— WORK ITEM —
From the listing below, output the lines between the one with "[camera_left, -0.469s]" and the one with "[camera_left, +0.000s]", including those two, and nothing else. Pictures are not copied.

— COLLECTED DATA —
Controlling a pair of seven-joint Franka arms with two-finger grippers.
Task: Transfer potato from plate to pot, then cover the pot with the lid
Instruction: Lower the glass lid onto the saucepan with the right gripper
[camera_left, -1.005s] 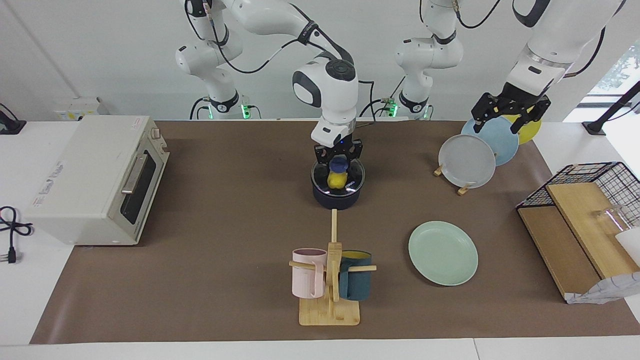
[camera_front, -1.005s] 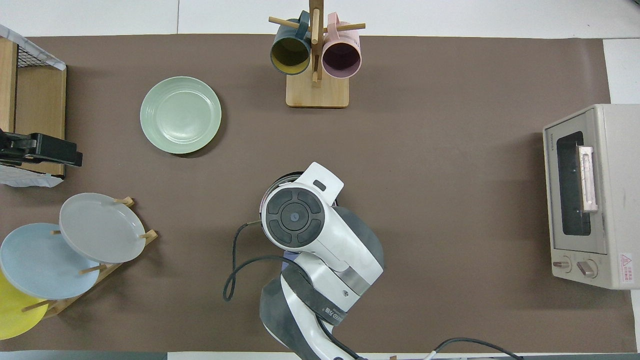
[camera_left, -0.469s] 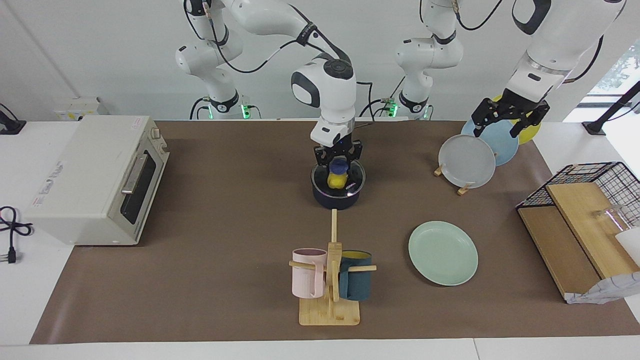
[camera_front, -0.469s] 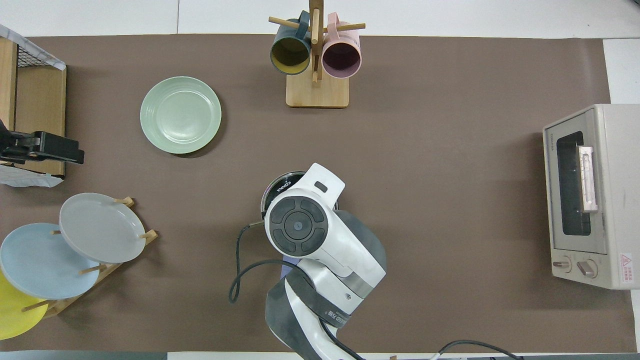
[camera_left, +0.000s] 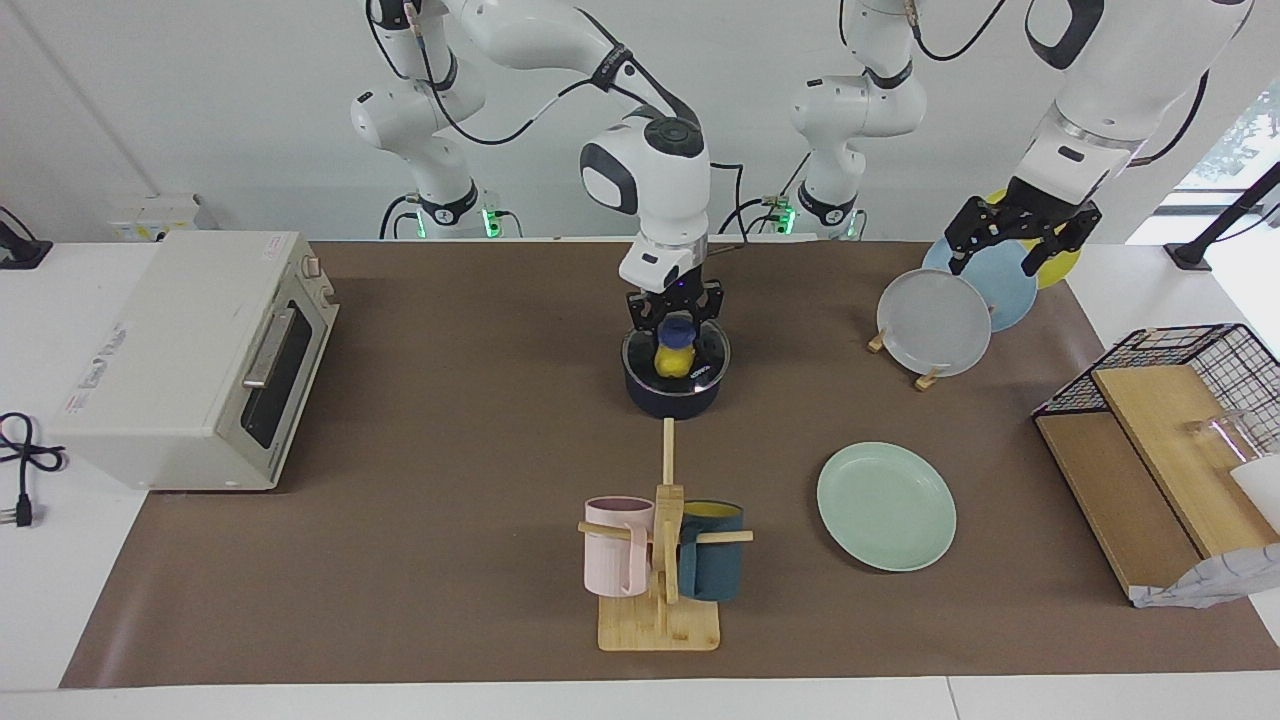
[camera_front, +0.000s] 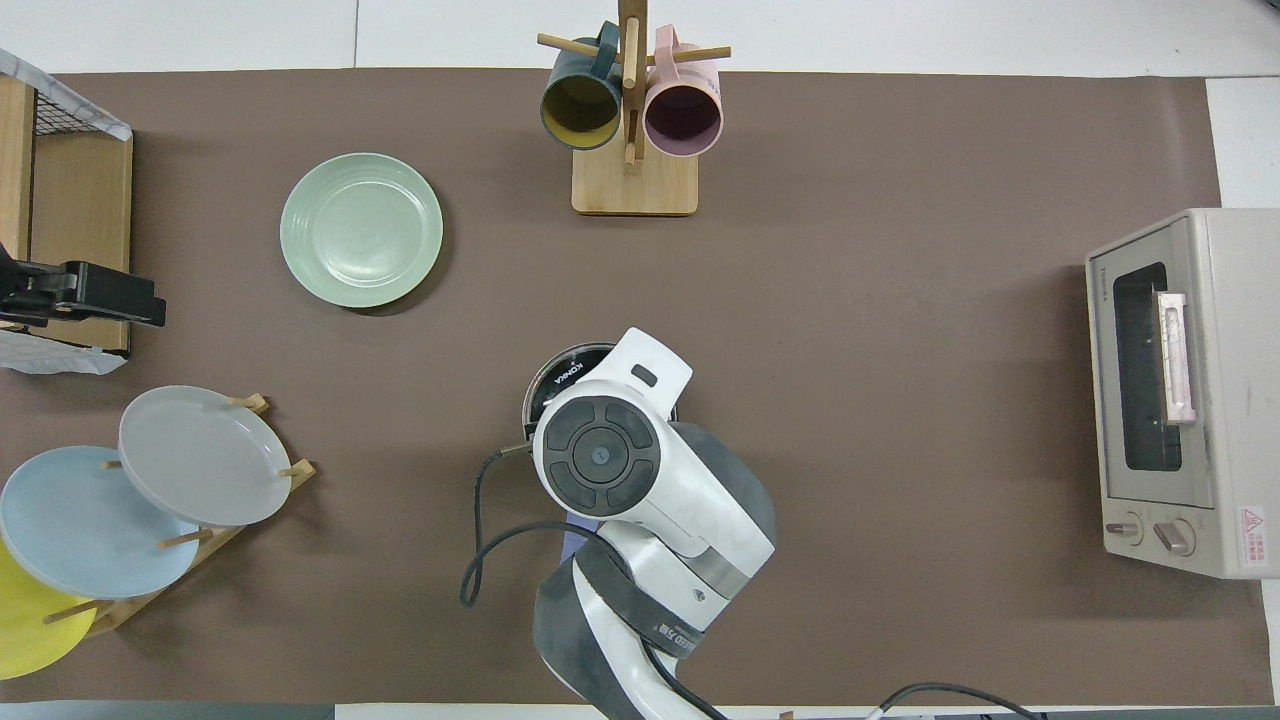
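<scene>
The dark navy pot (camera_left: 672, 398) stands mid-table with the glass lid (camera_left: 705, 365) resting on it. The yellow potato (camera_left: 672, 360) shows through the glass, inside the pot. My right gripper (camera_left: 678, 325) hangs just over the lid, its fingers open on either side of the blue knob (camera_left: 679, 327). In the overhead view the right arm covers most of the pot, and only an edge of the lid (camera_front: 560, 375) shows. The mint-green plate (camera_left: 886, 506) lies empty, farther from the robots, toward the left arm's end. My left gripper (camera_left: 1020, 255) is open and empty, raised over the plate rack, waiting.
A wooden mug rack (camera_left: 660, 560) with a pink and a teal mug stands farther from the robots than the pot. A toaster oven (camera_left: 190, 350) sits at the right arm's end. A plate rack (camera_left: 935, 322) and a wire basket with wooden boards (camera_left: 1170, 400) sit at the left arm's end.
My right gripper has lifted a little and drawn back toward the robots while the lid and knob stay on the pot. My left gripper has risen slightly.
</scene>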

— RESPONSE AREA —
[camera_left, -0.469s] 
[camera_front, -0.469s] 
[camera_left, +0.000s] 

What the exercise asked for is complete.